Configuring CUDA and OpenGL courses in the cloud

Paul Richmond
24 March 2020 12:00

Academics and RSEs have been very busy over the last few weeks coming up with creative solutions to move teaching and training online. My own under/post graduate GPU module Parallel Computing with GPUs has posed a significant problem. The course was designed to be run within the University of Sheffield’s High Specification teaching lab which is equipped with CUDA enabled GPUs. Moving this course online clearly requires a mechanism for students to access GPUs, without presenting a significant change to their current working practice (e.g. Visual Studio development in Windows). Ideally this cold be done using the university’s high performance computing facilities but the provision for GPUs is currently insufficient to support 100 students (although new GPUs are on the way). The obvious solution is to move this to the cloud however there are a number of challenges to solve which are the topic of this blog post which also serves as a reference for when I forget all of this in 6 months time.

Note: This blog specifically targets AWS as it is what I have used on the InstanceHub website which is part of the solution to Problem 3.

Problem 1: GPU Accelerated Instances with Graphical Displays

Creating an AWS image with accelerated Rendering and CUDA support is surprisingly more difficult than you might imagine. Having a GPU backed Windows instance still requires a driver install. The are some subtle things to watch out for here. E.g. Most GPU backed based cloud machine types use Tesla GPUs. These will support the NVIDIA CUDA driver but will run as headless devices using TCC driver mode in Windows. Essentially, this means that they will run CUDA applications and support debugging and profiling but won’t be involved in driving the display over remote desktop (or VNC). The built in windows display driver will instead be used which has OpenGL 1.0 support only.

The suggested method of providing accelerated rendering is to use an image with the NVIDIA Grid drivers pre installed. Most of these images are out dated so you can install the grid drivers yourself on a clean Tesla backed Windows instance. Perfect so this should provide GPU accelerated rendering with ability to run CUDA applications right? Yes, but with some restrictions including no debugging with NSight or profiling. Not so useful for a GPU course.

The final option is to install the CUDA driver (which will run in TCC mode) and then switch the driver mode to the windows driver display model (WDDM) rather than TCC. This mode is slightly less performant than TCC mode but is used for consumer and Quadro cards which drive displays as well as perform CUDA compute. Through trial and error this will only work on certain Tesla cards. K80s are not supported but M60s do. By running the following command (from the C:\Program Files\NVIDIA Corporation\NVSMI location as Administrator) you can put the M60 device into WDDM mode after a reboot.

nvidia-smi -g 0 -dm 0

Success. The WDDM mode with a M60 device supports CUDA (including Profiling and Debugging) and OpenGL hardware accelerated rendering!

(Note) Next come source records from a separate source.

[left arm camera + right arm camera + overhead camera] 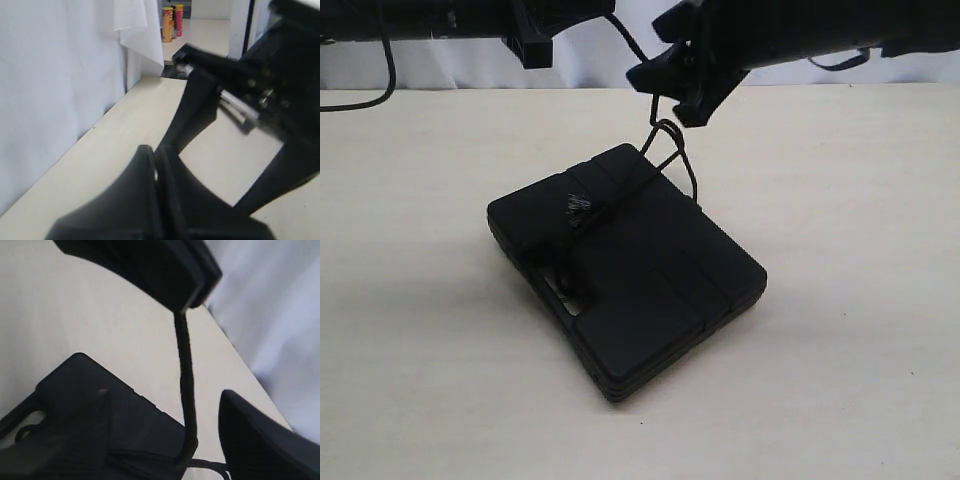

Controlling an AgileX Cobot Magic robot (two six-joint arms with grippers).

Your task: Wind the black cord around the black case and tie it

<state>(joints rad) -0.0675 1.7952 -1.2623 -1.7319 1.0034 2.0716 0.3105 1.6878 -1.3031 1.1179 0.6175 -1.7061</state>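
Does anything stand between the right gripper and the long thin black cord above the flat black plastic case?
Nothing visible does: the black cord runs between the open fingers of the right gripper.

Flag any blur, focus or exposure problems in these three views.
Exterior view: sharp and evenly lit, with a soft shadow beside the case, whose black detail is mostly crushed. Left wrist view: the left gripper is close and out of focus, the right arm motion-smeared. Right wrist view: the cord is fairly sharp, the dark foreground shapes blurred.
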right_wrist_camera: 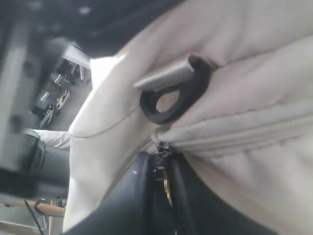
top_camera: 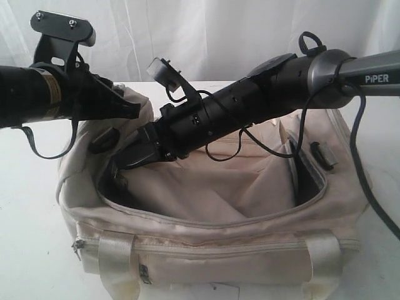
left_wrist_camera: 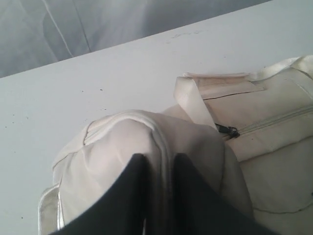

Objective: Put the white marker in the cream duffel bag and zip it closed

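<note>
Two grippers: both are set at the same end of the cream duffel bag (top_camera: 219, 256).
Left gripper (left_wrist_camera: 160, 160): closed narrowly on a piped seam at the bag's end.
Right gripper (right_wrist_camera: 159, 160): pinched shut on the zipper pull (right_wrist_camera: 161, 149) at the corner of the bag's mouth.
White marker: not seen in any view, so its place inside the bag cannot be confirmed.
Zip: judged undone, since the mouth gapes fully.
Room: the bag's near zip edge lies unobstructed, and the right arm is stretched over the mouth.

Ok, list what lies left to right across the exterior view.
Left arm → right gripper at the cream duffel bag's open mouth → black clip → thick black cable down the bag's right end.
</note>
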Action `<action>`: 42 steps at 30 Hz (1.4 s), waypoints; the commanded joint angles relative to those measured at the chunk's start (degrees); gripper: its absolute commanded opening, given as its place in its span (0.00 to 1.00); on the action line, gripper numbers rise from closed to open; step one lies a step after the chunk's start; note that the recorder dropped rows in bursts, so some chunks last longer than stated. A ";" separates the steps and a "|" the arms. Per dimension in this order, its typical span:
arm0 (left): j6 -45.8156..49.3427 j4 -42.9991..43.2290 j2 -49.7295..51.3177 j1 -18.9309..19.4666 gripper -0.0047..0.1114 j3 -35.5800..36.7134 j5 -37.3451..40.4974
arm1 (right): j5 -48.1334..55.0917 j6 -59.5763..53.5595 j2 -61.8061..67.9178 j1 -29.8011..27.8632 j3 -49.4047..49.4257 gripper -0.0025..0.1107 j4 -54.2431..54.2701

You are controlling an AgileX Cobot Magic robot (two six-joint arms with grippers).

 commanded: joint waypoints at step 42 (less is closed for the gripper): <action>-0.64 1.07 6.30 7.43 0.04 -3.39 3.00 | 7.30 2.51 -2.81 2.20 -0.50 0.02 -0.70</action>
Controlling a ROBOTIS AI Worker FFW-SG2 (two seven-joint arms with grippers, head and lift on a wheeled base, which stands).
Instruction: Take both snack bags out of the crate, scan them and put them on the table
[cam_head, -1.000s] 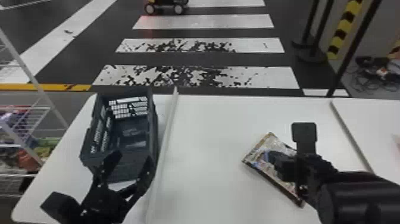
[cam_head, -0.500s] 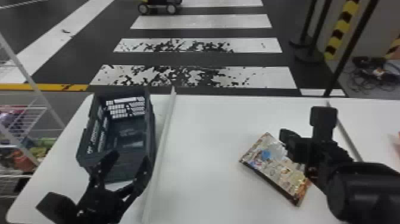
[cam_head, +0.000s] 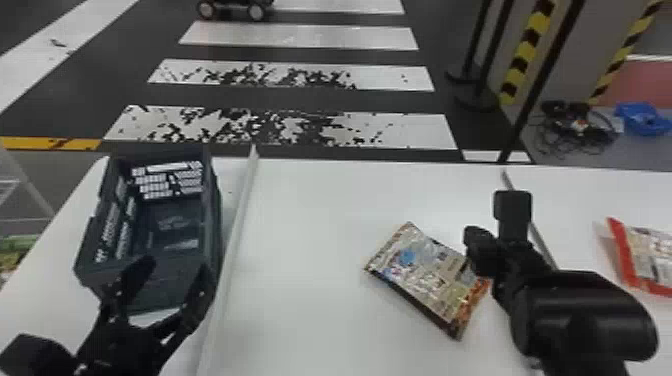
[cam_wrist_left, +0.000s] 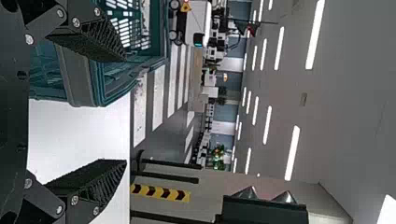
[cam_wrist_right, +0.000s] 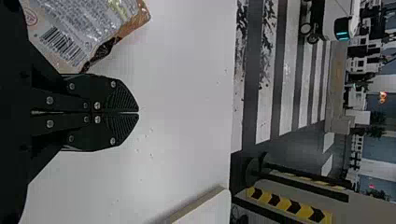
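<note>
Near crate (cam_head: 213, 220), left tool (cam_head: 173, 266) wide; beside snack bag (cam_head: 430, 275), right tool (cam_head: 472, 240) pinched together.

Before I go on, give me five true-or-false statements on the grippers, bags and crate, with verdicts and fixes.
1. The left gripper has its fingers spread. True.
2. The right gripper is clamped on a snack bag. False: its fingers are shut together with nothing between them.
3. The bag with the blue spot lies on the table, with a barcode on its upper face. True.
4. The red-edged bag lies inside the crate. False: it lies at the right, beyond the right-hand strip.
5. The crate stands upright with its top open. True.
</note>
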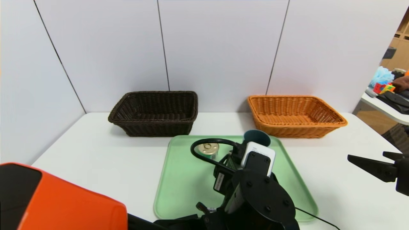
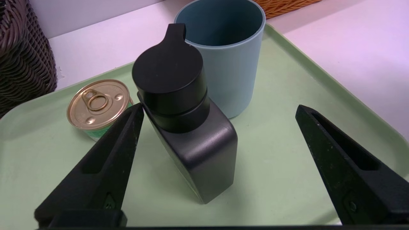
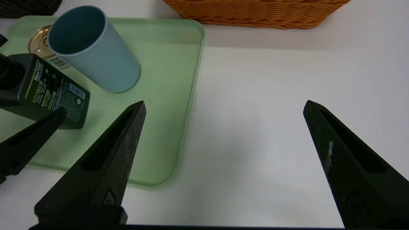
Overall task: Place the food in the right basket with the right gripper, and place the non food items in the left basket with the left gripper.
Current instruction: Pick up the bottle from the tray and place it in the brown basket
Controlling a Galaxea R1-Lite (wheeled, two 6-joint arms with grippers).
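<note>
Over the pale green tray (image 1: 179, 191), my left gripper (image 2: 220, 110) has its two black pointed fingers (image 2: 108, 156) spread wide with the black pump bottle (image 2: 188, 134) standing between them. One fingertip sits right at the bottle's shoulder, just under the round cap; I cannot tell whether it touches. The other finger is well clear of the bottle. Nothing is held.

That bottle is a matte rectangular block with rounded edges, a thick round pump head and a flat spout; its green label shows in the right wrist view. Just behind it stands the blue-grey cup (image 2: 225, 60), a smooth plain cylinder, upright and open-mouthed. To the bottle's left is the squat tin can (image 2: 99, 107), with a shiny gold pull-tab lid and a green and white label.

My right gripper (image 3: 223, 110) hangs out over the bare white table (image 3: 271, 111) right of the tray, fingers wide apart, touching nothing.

At the far side, against the wall, the dark brown wicker basket (image 1: 155, 111) sits on the left and the orange wicker basket (image 1: 295, 115) on the right, both coarse-woven with flared rims.
</note>
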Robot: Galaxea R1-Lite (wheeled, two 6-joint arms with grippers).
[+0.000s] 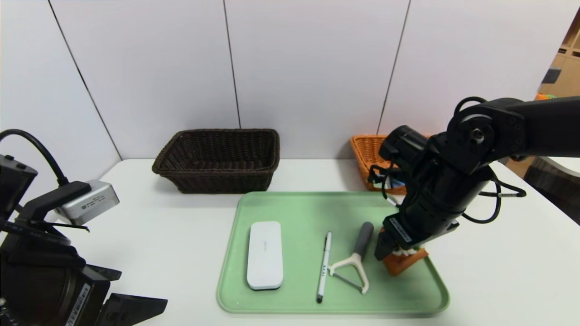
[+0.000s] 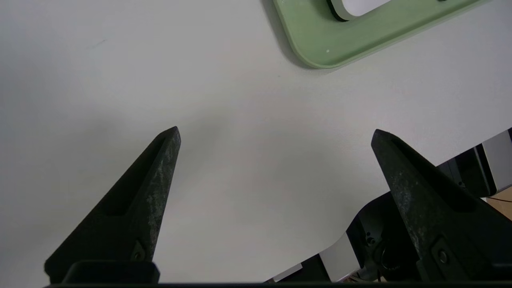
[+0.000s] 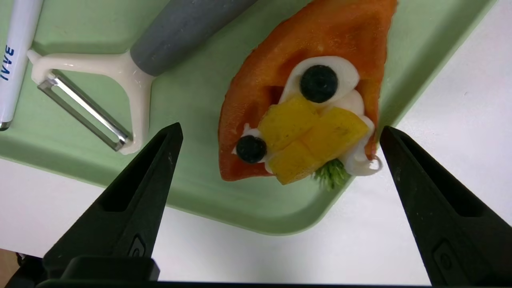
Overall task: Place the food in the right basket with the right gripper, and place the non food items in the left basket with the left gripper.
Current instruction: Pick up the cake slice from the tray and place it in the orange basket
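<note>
The left gripper [image 2: 276, 128] idles over the near left of the bench [image 1: 172, 253], jaws spread. The right gripper [image 3: 281, 128], jaws wide, hangs over the tart wedge [image 3: 304, 104]. Nothing looks sorted: white case [image 1: 265, 256], pen [image 1: 324, 267], peeler [image 1: 358, 258] and wedge all lie on the green tray [image 1: 299, 206]. Beyond, the dark basket [image 1: 222, 179] looks bare; the right arm hides much of the orange basket [image 1: 362, 156], its bluish contents unclear.
</note>
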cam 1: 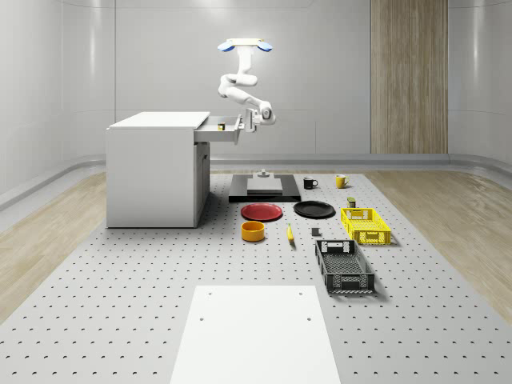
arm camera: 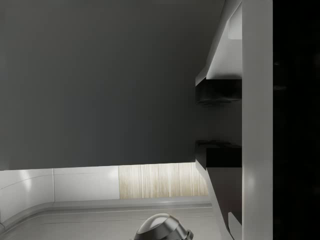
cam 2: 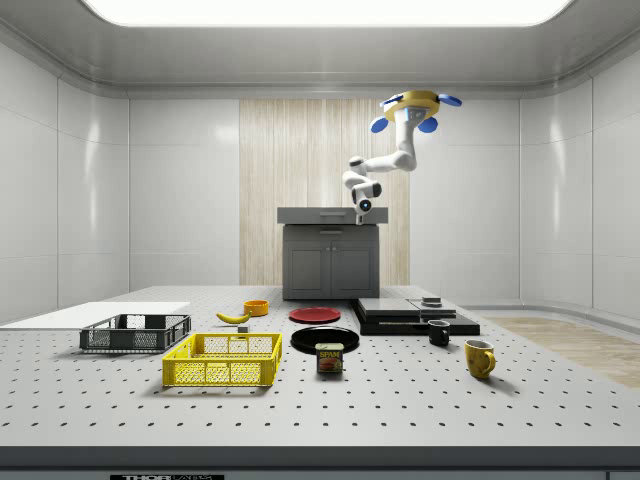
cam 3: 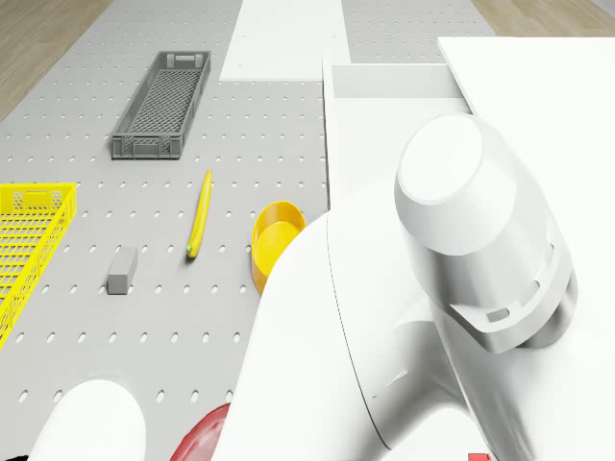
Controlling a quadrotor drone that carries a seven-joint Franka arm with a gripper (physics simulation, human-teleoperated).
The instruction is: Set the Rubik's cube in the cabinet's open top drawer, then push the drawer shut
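The drone [cam 1: 246, 45] hovers beside the cabinet [cam 1: 156, 168]; its gripper [cam 1: 246, 122], jaws slightly apart, meets the open drawer's [cam 1: 222, 130] front.

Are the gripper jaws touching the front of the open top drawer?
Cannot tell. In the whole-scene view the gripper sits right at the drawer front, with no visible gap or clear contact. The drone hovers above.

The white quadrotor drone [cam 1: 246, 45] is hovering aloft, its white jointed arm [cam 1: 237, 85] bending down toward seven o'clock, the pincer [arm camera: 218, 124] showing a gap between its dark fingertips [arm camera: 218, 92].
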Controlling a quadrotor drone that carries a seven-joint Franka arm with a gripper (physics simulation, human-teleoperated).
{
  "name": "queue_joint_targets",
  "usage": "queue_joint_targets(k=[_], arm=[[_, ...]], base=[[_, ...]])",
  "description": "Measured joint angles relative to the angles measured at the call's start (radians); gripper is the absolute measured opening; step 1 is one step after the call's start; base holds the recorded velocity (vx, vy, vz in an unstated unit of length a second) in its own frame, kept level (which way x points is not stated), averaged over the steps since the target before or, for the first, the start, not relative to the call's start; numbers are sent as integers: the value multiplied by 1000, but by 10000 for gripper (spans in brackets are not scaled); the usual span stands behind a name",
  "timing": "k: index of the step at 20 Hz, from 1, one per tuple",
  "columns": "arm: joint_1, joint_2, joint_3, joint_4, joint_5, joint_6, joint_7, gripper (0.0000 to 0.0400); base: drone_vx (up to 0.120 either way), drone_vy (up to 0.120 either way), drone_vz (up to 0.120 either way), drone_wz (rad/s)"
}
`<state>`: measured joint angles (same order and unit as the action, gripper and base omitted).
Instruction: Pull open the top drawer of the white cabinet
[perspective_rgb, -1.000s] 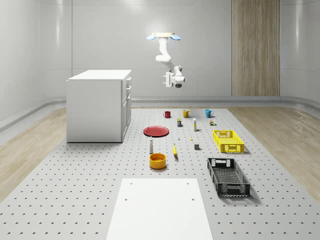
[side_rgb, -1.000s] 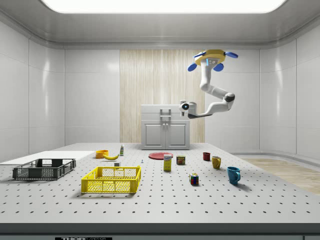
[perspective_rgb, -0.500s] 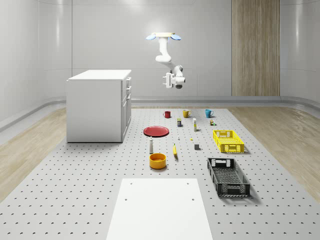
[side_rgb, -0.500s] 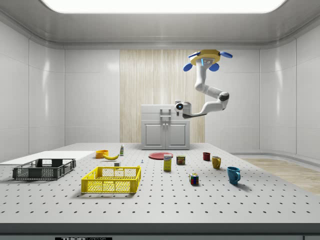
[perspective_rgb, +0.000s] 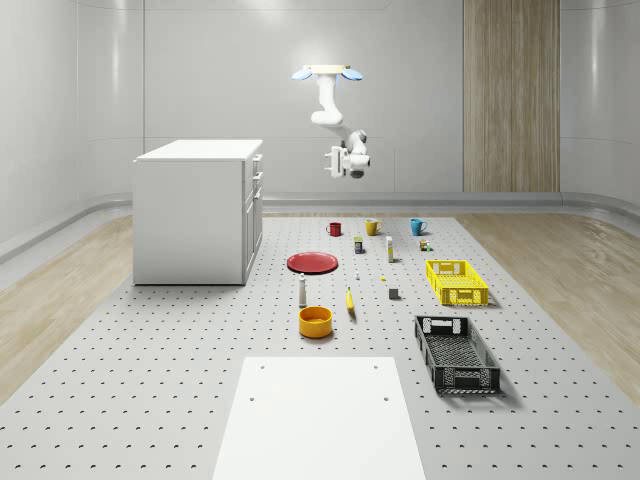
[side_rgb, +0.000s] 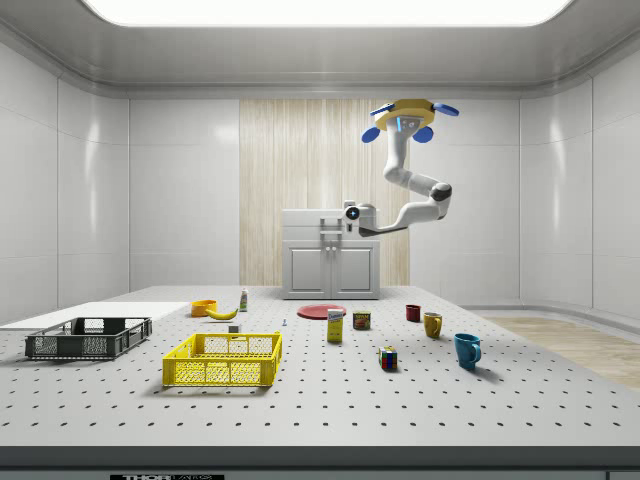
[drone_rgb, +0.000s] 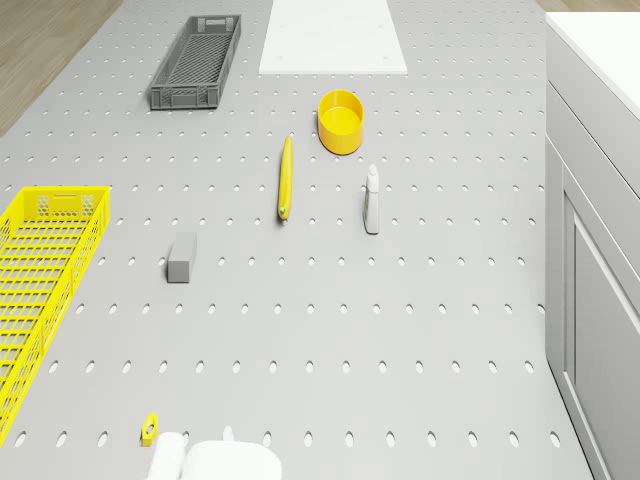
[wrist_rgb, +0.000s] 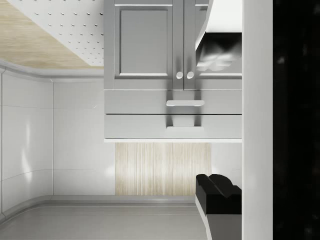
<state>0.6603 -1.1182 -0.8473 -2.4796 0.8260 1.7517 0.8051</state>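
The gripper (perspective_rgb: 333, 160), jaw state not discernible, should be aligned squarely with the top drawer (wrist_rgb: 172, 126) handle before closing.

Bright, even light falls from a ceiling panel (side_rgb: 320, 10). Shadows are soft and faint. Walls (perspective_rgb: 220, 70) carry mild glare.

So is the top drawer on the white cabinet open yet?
Shut: the top drawer sits flush with the drawer beside it, and the gripper hangs clear.

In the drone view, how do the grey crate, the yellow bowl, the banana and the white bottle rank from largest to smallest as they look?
1. grey crate
2. yellow bowl
3. banana
4. white bottle
The banana and the bottle look close in size; the crate lies farther off, so it truly is largest.
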Motion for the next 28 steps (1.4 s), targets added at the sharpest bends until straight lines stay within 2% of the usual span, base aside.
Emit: queue_joint_targets(k=[8, 15, 22, 28], arm=[[22, -6, 67, -55, 53, 88, -10, 305], [52, 3, 137, -98, 122, 175, -30, 305], [90, 27, 212, -129, 206, 262, -60, 305], [127, 62, 278, -141, 290, 333, -94, 305]], base=[[0, 0, 0, 0], [0, 0, 0, 0], [0, 0, 0, 0], [0, 0, 0, 0]])
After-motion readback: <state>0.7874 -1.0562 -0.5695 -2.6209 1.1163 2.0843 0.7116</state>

For my GPU module I pre-installed a number of other useful pieces of software which include;

Remote Assistance

In order to interact with students a screen sharing mechanism is required. Remote desktop is unsuitable for this as a user can not be logged in from two different locations. Similarly a VNC connection will log a remote desktop user out if the same user account is used. There are a number of commercial solutions available to provide remote assistance however Chrome has an excellent remote assistance plugin. As each Chrome user has their own profile it would require student to install the plugin before asking for help. Fortunately this can be automated using the following steps;

  1. Download the google and chrome group policy templates
  2. Copy the chrome.admx and google.admx files (from windows\admx in the zip file) to the instances c:\windows\policydefinitions folder.
  3. Copy the chrome.adml and google.adml files (from windows\admx\en-US in the zip file) to the instances c:\windows\policydefinitions\en-US folder.
  4. Open the Local Group Policy Editor (searh for Edit Group Policy in Start Menu) and navigate to User Configuration\Administrative Templates\Google\Google Chrome\Extensions
  5. Open the setting Configure the list of force-installed apps and extensions and enable it. Click the Show button (under Options) and enter inomeogfingihgjfjlpeplalcfajhgai;https://clients2.google.com/service/update2/crx (the first part is the remote assistance extension ID and the second part os the update site where it is downloaded from). Click OK.
  6. Optionally the Remote Desktop Plugin has a host installer which improves integration and adds a desktop shortcut. This can be downloaded and saved to your instance storage (e.g. in c:\ChromeRemoteAssistance). To ensure this is installed for each user open Regedit and navigate to Create a string key in registry at: HKEY_LOCAL_MACHINE\Software\Microsoft\Windows\CurrentVersion\RunOnce. Create a new String Value and call it Chrome Remote Assistance. Set the value data to the location of the chromeremotedesktophost.msi file.
  7. Optionally change the UAC control settings to Never Notify if you don’t want the user to be prompted about the install when they log on. This of course will have security implications so only do this if you are certain it is not an issue. For my course machines are destroyed after each session so it doesn’t matter if users trash the instances.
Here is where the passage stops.